Sun, 07/19/2009 - 18:00 | 10032 Shaza (not verified)
Shaza's picture

CLSA is in Honkers, ( Hong Kong) 

https://www.clsa.com/index.php

Sun, 07/19/2009 - 17:58 | 10033 Anonymous
Anonymous's picture

CLSA have been providing Western insight for years as they know very well that Asia is an export-driven model---save only for India---and a Western consumption collapse (happening) will hurt their clients badly. Anyway, I never read any other institutional research with complete lack of BS... Gotta hand it to them.

Sun, 07/19/2009 - 18:50 | 10046 Shaza (not verified)
Shaza's picture

Did you read the report before you commented, just out of curiousity?

Mon, 07/20/2009 - 10:28 | 10233 Anonymous
Anonymous's picture

I sent it to Tyler

Sun, 07/19/2009 - 17:59 | 10035 Shaza (not verified)
Shaza's picture

Marc Faber has some association with them at one point...CLSA publishes books ott, Mark Faber's Tomorrows Gold was published by them...

Sun, 07/19/2009 - 18:03 | 10036 Shaza (not verified)
Shaza's picture

If you are going to read some good analysis by a Brokerage Firm in the Asia Region, I like Jonathan Anderson at UBS. You may have to have an account at UBS HOng Kong, I have not checked to see it anyone can access his reports. 

Sun, 07/19/2009 - 19:26 | 10057 whacked
whacked's picture

mpettis is good shaza...

 

Sun, 07/19/2009 - 19:44 | 10060 Shaza (not verified)
Shaza's picture

Hello Whacked,

yes I have been Read Pettis for ages, chasing him all over the net as Cina closes down his sites! he seems to have a steady site now.
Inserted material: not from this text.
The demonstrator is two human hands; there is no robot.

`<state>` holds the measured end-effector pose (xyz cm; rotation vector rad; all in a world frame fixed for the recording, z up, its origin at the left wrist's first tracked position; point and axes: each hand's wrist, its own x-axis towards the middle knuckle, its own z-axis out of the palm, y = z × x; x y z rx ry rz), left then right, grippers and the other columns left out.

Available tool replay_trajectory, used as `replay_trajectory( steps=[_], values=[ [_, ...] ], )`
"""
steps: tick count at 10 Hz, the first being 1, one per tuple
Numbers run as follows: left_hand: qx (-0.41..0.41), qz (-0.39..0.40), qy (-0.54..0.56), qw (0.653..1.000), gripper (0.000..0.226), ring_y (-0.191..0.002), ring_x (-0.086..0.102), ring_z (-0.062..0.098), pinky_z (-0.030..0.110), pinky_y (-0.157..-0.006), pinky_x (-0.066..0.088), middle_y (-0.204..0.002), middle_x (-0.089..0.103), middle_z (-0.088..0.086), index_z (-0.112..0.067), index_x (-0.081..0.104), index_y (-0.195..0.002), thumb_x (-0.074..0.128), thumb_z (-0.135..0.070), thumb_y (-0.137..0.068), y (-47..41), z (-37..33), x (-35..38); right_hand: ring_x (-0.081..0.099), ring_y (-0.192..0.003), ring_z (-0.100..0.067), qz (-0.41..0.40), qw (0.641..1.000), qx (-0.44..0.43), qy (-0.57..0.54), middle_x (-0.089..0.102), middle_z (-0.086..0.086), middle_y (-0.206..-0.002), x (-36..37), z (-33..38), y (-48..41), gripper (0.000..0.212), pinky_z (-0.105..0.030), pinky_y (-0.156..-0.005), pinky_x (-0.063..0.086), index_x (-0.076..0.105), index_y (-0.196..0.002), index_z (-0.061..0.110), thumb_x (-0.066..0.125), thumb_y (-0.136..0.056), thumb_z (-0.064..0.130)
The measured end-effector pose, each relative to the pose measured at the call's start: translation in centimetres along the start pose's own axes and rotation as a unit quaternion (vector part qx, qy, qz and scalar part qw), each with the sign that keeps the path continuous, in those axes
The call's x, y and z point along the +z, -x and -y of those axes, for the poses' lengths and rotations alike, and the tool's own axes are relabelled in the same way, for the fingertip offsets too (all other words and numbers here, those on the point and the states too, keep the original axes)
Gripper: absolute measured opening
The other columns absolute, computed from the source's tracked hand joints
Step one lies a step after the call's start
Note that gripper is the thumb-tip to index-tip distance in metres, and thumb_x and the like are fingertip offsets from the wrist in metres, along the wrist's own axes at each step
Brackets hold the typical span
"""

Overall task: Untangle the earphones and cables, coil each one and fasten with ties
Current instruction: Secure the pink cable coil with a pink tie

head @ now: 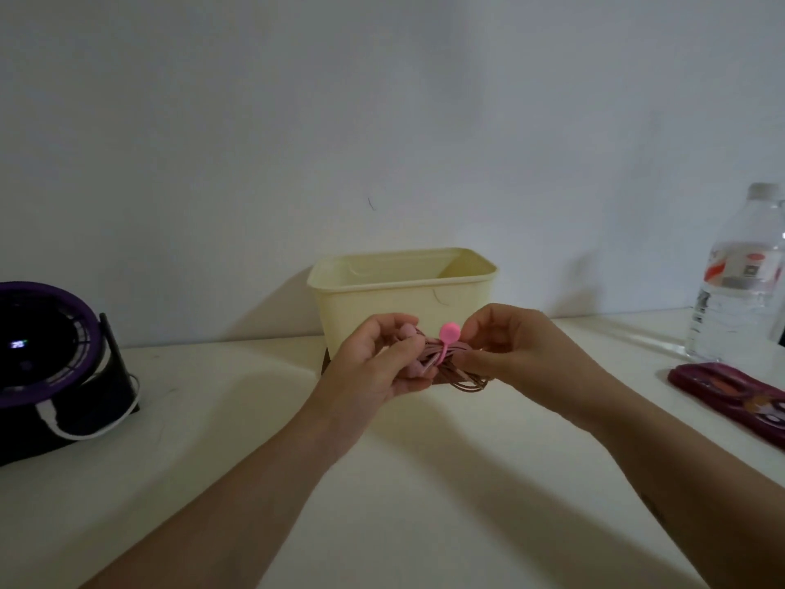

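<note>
Above the surface (403,482), the left hand (374,359) grips a coiled pink cable (446,367); the right hand (509,346) pinches its pink tie (448,335). Behind them stands a cream tub (403,299), contents unseen.

Left hand (374,359): grips one side of coiled pink cable (450,367), fingers curled.
Right hand (509,346): pinches opposite side of coil, beside tie.
Pink tie (448,335): wrapped across coil, round head upward.
Cream tub (403,299): behind hands, on white table (403,482), against wall.
Left edge: purple fan (46,359).
Right edge: water bottle (739,282), red case (730,393).
</note>
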<state>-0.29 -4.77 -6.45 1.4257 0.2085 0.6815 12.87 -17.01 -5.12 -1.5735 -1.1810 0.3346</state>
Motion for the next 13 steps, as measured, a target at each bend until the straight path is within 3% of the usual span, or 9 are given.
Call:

Have you read the China Law Blog site ever, it is good and has a great take on RIO from a legal stance:

http://www.chinalawblog.com/2009/07/chinas_rio_tinto_arrests_every.html

How are things. I have gone to cash, maybe too early! AND I have some very sickly shorts on US markets! 

 

 

Sun, 07/19/2009 - 18:18 | 10038 Shaza (not verified)
Shaza's picture

Hot off the press from Kyrgystan:

"President Kurmanbek Bakiyev of Kyrgyzstan ..."A crisis is just a crisis, but in the long term we need China," he said. "After all, we can't afford to buy Italian shoes – we have to buy Chinese ones."

Hope springs eternal and practical! 

http://www.telegraph.co.uk/finance/financetopics/financialcrisis/5864677/Chinas-Silk-Road-ambitions-delayed-by-financial-crisis.html


Sun, 07/19/2009 - 19:40 | 10059 whacked
whacked's picture

Interested in the Australia part, plus referral to Jaws Closing.

Cannot see how the reduction in RBA rates will do anything, as the Banks are unable to pass on any lower rates to housing due to borrowing costs. Small business is propping up housing (by absorbing the higher rates) and will do so in the foreseeable future, this will allow the financial institutions to maintain higher profits and continue to slowly increase doubtful debt provisions. Squeezes small business which is a large part of the economy.

Housing MIP's are only now starting to come into vogue by Banks, as the moratorium on repo's has ended, so the market will be awash with MIP auctions which will reduce prices even further.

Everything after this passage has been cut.